ASSIGNMENT:
Every line of the listing that contains the word "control" is to be copied out.

STUDY MATERIAL:
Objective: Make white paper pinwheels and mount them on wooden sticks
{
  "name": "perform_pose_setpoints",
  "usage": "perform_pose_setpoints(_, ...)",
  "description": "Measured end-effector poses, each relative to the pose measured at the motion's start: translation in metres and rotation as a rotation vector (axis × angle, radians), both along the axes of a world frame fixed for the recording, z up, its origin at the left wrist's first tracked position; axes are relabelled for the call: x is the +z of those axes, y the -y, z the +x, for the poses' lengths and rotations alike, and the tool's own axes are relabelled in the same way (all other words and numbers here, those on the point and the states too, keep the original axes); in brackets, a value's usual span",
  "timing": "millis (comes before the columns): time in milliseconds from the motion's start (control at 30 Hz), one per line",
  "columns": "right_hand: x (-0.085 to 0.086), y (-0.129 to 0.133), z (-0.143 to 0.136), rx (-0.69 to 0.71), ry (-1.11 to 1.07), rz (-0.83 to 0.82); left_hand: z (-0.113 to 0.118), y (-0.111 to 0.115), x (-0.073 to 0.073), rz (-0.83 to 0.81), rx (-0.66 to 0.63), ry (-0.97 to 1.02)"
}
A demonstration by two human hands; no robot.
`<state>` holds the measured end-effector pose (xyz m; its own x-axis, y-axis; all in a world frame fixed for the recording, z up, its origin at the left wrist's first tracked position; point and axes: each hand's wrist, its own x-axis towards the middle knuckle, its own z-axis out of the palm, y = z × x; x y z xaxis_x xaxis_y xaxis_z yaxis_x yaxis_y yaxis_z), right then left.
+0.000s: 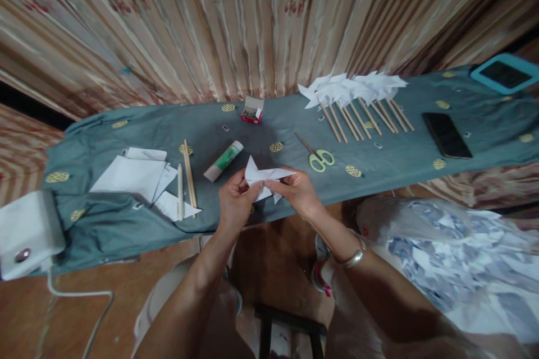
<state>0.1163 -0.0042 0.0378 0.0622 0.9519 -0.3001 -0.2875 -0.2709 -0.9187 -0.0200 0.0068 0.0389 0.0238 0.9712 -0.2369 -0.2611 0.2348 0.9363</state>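
A folded white paper pinwheel (266,175) is held between both hands above the front edge of the cloth-covered table. My left hand (236,197) pinches its left side, thumb on the middle of the paper. From the right, my right hand (300,192) grips it with the thumb near the centre, fingers behind the paper. Pointed paper corners stick up at the upper left and down below the thumbs. Just behind my left hand lies a green and white glue stick (224,161). Green-handled scissors (318,159) rest open behind my right hand.
Several finished pinwheels on sticks (357,92) lie at the back right, beside a black phone (447,134). A red box of pins (251,112) stands at the back. White paper sheets (130,176) and wooden sticks (189,174) are at left, near a white device (29,233).
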Motion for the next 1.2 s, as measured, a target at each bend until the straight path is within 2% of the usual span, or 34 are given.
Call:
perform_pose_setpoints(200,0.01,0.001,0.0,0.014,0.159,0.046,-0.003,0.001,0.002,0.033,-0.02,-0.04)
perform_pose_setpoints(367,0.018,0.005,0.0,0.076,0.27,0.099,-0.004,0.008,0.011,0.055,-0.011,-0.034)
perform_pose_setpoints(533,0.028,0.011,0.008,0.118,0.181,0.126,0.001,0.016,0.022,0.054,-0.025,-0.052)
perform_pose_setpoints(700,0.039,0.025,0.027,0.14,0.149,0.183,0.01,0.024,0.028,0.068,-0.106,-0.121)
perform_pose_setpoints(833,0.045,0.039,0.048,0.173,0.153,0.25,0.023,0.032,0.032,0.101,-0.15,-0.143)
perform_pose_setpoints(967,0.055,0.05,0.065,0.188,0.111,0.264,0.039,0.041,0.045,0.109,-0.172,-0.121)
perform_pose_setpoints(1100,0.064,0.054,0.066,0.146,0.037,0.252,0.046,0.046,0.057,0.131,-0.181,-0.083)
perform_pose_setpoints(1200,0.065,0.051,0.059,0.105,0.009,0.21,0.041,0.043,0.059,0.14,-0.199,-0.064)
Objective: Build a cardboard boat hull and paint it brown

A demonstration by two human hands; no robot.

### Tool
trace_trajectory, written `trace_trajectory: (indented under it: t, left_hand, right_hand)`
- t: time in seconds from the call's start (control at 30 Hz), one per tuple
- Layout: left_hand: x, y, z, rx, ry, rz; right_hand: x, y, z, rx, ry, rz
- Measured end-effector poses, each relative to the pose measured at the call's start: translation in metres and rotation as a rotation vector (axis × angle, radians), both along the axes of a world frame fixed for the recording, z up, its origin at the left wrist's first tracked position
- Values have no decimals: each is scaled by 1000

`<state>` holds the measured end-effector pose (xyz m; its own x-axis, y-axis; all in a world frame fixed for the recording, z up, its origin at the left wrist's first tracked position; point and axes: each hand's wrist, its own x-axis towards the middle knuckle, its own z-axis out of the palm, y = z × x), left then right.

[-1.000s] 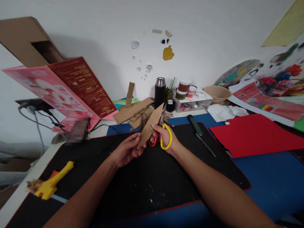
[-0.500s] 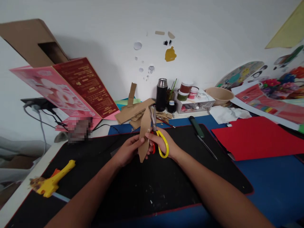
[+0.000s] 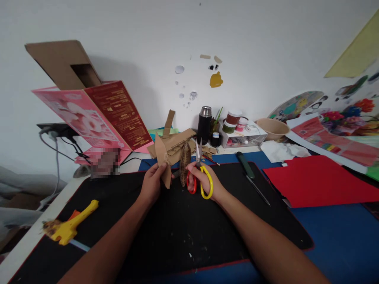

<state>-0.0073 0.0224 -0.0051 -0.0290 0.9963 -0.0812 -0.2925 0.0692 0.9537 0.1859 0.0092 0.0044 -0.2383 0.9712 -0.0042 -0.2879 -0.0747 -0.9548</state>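
- One bare left hand [image 3: 151, 182], its grip pinched on a flat, pointed brown cardboard piece [image 3: 162, 157], above a black, red-edged mat [image 3: 189, 232].
- One bare right hand [image 3: 205, 179], its grip around metal scissors [image 3: 211, 183] with yellow and red handles, blades slightly parted.
- Between them, a narrow dark-brown oval [image 3: 185, 161]; cannot tell whether held.

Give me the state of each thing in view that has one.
Left hand: closed on cardboard piece
Cardboard piece: held, pointed end up
Right hand: gripping scissors
Scissors: blades parted
Black flask: upright
Brown jar: lidded, atop green jar
Red sheet: lying flat
White tissue: crumpled
Green-handled tool: lying down
Bowl: upright
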Motion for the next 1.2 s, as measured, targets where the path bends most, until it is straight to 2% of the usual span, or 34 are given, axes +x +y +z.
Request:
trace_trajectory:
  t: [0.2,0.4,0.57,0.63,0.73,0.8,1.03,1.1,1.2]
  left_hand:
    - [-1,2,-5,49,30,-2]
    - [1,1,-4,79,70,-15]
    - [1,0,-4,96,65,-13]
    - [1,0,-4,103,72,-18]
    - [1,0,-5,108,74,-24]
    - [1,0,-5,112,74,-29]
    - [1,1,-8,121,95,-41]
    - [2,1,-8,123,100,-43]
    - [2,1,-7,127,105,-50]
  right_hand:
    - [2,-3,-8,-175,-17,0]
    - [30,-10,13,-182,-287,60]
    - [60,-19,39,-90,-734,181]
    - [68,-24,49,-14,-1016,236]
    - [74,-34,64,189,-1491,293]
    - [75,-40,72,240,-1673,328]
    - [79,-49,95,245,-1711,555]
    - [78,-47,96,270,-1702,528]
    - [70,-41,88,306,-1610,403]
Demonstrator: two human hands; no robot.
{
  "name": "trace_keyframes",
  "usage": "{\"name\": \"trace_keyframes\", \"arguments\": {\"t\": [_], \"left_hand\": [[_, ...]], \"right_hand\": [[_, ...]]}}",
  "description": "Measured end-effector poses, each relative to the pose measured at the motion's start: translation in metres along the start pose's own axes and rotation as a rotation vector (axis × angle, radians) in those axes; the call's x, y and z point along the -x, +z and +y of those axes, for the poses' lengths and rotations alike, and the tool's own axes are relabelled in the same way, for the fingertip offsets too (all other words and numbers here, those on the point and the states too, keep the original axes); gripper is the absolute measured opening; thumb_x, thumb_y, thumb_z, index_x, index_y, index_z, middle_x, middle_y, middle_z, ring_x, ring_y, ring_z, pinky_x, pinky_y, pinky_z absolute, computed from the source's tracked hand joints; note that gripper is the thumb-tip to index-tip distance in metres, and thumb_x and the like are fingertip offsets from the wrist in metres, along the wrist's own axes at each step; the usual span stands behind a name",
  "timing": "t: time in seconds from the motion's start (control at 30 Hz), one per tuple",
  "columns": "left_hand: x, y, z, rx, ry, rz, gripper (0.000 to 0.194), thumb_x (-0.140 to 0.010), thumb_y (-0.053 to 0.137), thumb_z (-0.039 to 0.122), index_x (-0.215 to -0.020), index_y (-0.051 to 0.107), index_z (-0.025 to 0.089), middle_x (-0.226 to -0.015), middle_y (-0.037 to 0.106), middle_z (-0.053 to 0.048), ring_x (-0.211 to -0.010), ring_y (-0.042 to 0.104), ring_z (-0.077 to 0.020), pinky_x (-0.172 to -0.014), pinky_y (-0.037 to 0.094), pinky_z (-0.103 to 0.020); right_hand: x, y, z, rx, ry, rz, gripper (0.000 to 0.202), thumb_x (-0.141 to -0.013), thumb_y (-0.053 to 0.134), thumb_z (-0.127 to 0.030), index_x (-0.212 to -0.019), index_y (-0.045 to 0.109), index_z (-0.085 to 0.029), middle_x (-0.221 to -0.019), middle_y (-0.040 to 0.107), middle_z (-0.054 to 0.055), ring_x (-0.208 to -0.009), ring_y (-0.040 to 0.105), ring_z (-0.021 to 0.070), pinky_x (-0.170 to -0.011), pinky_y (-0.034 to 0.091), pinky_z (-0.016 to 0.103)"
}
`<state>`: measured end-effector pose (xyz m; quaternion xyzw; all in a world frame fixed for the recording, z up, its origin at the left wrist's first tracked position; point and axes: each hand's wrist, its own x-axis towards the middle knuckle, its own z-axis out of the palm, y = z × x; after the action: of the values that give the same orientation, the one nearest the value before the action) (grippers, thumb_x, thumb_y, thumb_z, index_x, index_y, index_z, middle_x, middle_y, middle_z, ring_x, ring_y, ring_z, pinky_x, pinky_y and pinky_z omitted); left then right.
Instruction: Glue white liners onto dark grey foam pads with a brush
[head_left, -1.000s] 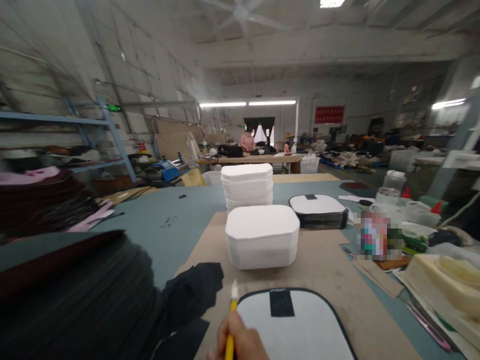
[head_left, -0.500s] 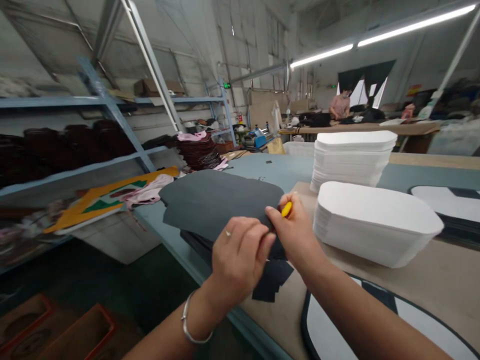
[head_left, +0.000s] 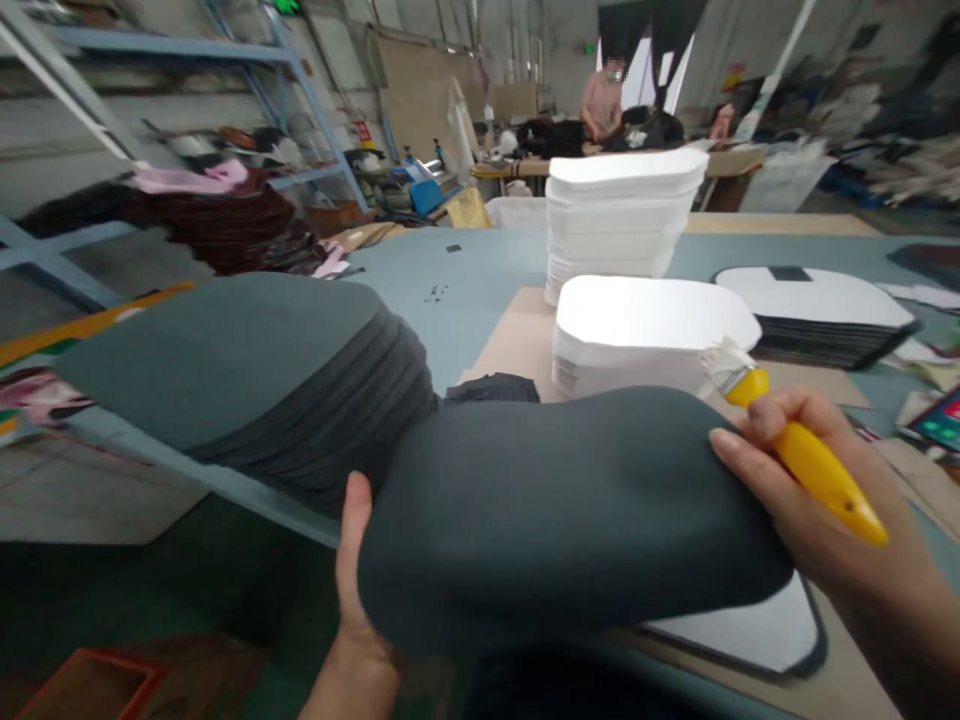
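Observation:
A dark grey sheet [head_left: 570, 500] with rounded corners is held up between both hands. My left hand [head_left: 360, 590] grips its left edge, the thumb showing and the other fingers hidden behind the sheet. At the right corner, my right hand [head_left: 817, 470] pinches the sheet while also holding a yellow-handled brush [head_left: 825, 475], bristles up and to the left. A stack of similar dark sheets [head_left: 247, 350] lies to the left. Under the held sheet, a white panel with a dark rim [head_left: 757, 630] partly shows.
Two white stacks [head_left: 652, 310] [head_left: 622, 210] stand behind the sheet. Farther right is a pile of dark-edged white panels [head_left: 817, 300]. Small dark pieces [head_left: 495, 388] lie mid-table. A maroon stack [head_left: 225, 220] is at the left, and a person [head_left: 602, 100] stands at a far table.
The dark sheet has come off the stack and now hangs in front of me between both hands. The brush is now fully visible. The view has turned right and down.

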<state>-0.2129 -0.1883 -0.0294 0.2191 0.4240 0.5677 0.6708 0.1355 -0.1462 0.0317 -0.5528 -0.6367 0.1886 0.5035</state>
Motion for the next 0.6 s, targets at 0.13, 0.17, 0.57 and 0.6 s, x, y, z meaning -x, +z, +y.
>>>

WORKED SOLUTION:
  "timing": "millis (comes before the columns): time in milliseconds from the motion's start (control at 30 Hz), one per line",
- t: time in seconds from the call's start (control at 30 Hz), one per tuple
  "timing": "t: time in seconds from the motion's start (control at 30 Hz), one per tuple",

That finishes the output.